**WORK REQUEST:** Starting at the line containing "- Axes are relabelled" and ending at the line containing "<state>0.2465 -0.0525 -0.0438", print every line of the material below exactly, both ends included, and stop there.
== Segment start ==
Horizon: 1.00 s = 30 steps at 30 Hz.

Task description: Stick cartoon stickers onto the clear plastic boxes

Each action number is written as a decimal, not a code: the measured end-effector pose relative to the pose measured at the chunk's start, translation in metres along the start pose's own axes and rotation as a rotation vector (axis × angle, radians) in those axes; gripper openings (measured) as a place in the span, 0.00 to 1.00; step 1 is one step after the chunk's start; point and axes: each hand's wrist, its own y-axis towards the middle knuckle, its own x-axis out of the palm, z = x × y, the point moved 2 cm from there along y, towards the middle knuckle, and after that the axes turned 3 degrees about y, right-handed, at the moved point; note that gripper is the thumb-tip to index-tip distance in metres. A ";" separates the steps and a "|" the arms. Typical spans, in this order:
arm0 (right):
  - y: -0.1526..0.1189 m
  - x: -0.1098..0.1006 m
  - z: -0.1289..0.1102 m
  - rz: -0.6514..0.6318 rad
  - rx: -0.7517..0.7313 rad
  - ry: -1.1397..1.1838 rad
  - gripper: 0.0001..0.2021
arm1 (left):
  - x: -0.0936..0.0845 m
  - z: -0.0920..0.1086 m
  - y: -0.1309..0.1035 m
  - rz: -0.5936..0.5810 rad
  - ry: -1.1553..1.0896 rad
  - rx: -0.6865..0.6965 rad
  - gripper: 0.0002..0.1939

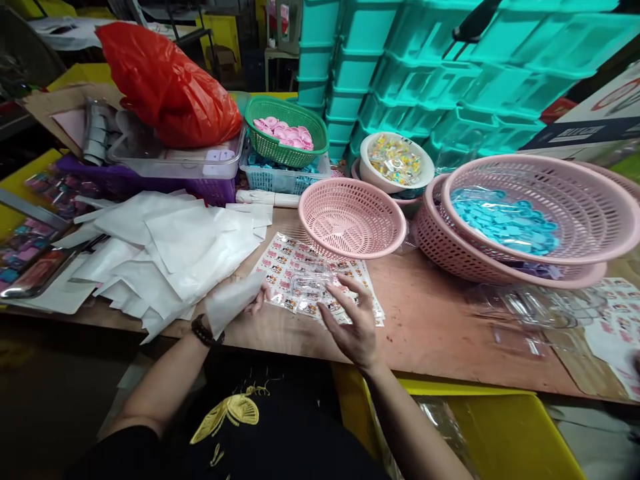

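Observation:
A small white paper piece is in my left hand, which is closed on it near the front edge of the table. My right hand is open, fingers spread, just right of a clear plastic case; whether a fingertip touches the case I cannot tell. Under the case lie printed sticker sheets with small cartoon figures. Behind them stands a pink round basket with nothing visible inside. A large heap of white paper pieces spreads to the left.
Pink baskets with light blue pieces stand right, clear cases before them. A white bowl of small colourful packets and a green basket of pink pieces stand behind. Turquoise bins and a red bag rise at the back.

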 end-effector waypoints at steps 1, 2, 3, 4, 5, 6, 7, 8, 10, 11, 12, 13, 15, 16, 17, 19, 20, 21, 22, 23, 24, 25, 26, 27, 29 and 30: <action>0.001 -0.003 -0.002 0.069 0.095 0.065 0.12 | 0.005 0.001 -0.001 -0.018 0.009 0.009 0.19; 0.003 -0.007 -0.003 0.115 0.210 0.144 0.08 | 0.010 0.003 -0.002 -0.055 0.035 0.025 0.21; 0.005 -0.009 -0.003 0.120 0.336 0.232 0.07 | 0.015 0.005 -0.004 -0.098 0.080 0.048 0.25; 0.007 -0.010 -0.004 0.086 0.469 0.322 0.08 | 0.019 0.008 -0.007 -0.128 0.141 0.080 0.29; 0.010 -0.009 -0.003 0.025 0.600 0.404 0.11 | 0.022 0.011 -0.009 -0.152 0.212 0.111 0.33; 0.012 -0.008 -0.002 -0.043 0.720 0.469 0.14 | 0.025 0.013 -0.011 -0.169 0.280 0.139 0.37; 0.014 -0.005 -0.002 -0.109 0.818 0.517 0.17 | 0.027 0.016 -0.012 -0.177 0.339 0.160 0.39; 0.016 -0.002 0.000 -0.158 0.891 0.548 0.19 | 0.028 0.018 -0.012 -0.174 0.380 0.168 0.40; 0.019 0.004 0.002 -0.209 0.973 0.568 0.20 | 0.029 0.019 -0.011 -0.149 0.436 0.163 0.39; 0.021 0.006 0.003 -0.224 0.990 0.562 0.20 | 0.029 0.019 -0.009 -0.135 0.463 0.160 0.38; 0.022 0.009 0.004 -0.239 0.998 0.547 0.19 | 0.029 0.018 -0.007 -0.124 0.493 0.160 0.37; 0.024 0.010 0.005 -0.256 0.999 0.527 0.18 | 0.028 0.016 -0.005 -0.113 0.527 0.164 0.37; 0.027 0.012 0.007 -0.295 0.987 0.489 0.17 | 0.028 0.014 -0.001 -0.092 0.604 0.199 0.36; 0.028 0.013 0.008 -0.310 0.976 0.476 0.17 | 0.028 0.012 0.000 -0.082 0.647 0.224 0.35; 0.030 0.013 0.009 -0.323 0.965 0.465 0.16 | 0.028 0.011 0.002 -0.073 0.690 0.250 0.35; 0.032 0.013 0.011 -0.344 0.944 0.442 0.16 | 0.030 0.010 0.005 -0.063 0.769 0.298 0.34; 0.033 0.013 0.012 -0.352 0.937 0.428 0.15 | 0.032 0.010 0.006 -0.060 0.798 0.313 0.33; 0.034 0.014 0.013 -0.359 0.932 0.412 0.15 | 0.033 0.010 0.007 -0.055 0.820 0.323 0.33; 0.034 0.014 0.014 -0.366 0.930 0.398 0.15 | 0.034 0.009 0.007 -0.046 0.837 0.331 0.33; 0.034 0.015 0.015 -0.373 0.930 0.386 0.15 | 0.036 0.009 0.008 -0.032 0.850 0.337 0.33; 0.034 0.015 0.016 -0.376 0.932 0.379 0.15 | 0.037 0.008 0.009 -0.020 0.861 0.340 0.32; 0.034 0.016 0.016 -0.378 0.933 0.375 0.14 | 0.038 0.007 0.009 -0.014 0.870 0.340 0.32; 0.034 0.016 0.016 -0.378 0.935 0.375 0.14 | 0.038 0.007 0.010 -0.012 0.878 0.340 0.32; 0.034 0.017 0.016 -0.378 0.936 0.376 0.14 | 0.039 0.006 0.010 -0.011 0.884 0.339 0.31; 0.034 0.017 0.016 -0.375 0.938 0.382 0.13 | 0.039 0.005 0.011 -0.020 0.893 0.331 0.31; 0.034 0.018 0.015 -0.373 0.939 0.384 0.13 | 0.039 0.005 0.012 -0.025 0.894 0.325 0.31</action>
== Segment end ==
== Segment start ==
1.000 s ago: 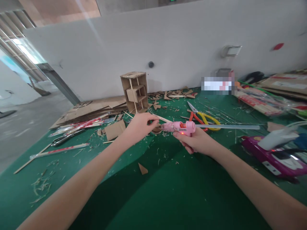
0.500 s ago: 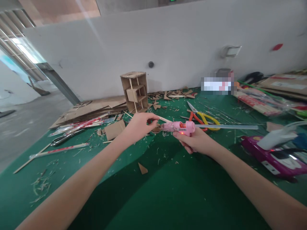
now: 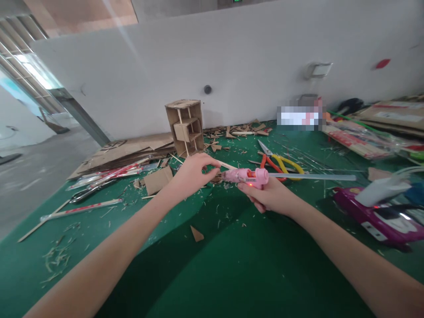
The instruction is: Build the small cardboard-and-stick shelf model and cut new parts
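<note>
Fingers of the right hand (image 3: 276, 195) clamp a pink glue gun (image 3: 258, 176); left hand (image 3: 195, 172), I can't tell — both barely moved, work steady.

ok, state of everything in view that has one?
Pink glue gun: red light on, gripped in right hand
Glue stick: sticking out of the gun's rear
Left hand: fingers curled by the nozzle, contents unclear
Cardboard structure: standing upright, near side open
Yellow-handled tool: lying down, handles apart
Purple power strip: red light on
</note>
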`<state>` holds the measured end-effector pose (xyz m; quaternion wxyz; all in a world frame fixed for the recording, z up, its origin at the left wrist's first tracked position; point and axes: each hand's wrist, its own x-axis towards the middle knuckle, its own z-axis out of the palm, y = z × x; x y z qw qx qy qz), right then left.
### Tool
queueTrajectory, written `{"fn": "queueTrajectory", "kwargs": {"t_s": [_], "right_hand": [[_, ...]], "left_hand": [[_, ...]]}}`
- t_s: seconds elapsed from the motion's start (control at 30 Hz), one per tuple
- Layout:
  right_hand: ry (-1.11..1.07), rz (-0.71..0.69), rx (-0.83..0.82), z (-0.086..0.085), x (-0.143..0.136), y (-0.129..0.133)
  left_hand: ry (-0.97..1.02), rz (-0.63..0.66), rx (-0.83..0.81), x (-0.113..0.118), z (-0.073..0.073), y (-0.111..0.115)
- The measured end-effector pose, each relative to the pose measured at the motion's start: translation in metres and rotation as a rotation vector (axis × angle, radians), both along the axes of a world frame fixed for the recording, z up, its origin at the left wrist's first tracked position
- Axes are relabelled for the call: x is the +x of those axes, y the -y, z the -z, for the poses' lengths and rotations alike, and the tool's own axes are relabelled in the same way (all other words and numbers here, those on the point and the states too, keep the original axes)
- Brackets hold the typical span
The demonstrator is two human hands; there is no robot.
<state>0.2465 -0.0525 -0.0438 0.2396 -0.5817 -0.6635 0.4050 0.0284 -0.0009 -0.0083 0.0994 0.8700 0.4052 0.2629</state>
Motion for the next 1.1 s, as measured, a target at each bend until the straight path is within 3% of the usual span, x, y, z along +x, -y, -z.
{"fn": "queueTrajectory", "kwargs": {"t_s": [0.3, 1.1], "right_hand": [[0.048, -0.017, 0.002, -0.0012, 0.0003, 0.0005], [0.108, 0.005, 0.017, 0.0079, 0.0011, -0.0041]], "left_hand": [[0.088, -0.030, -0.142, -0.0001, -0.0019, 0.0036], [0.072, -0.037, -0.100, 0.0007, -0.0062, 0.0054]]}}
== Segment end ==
**ANSWER SECTION:**
- Axes are relabelled for the call: x is the +x of those axes, y the -y, z the -z, for the poses' lengths and rotations alike, and the tool's own axes are relabelled in the same way (all other words and numbers here, those on the point and the states too, keep the original axes)
- Brackets hold the typical span
The demonstrator is two human hands; there is no robot.
<state>0.2465 -0.0525 -0.0438 0.2396 -0.5817 -0.6635 0.4050 0.0284 -0.0009 -0.0083 0.0994 0.8700 0.4052 0.2629</state>

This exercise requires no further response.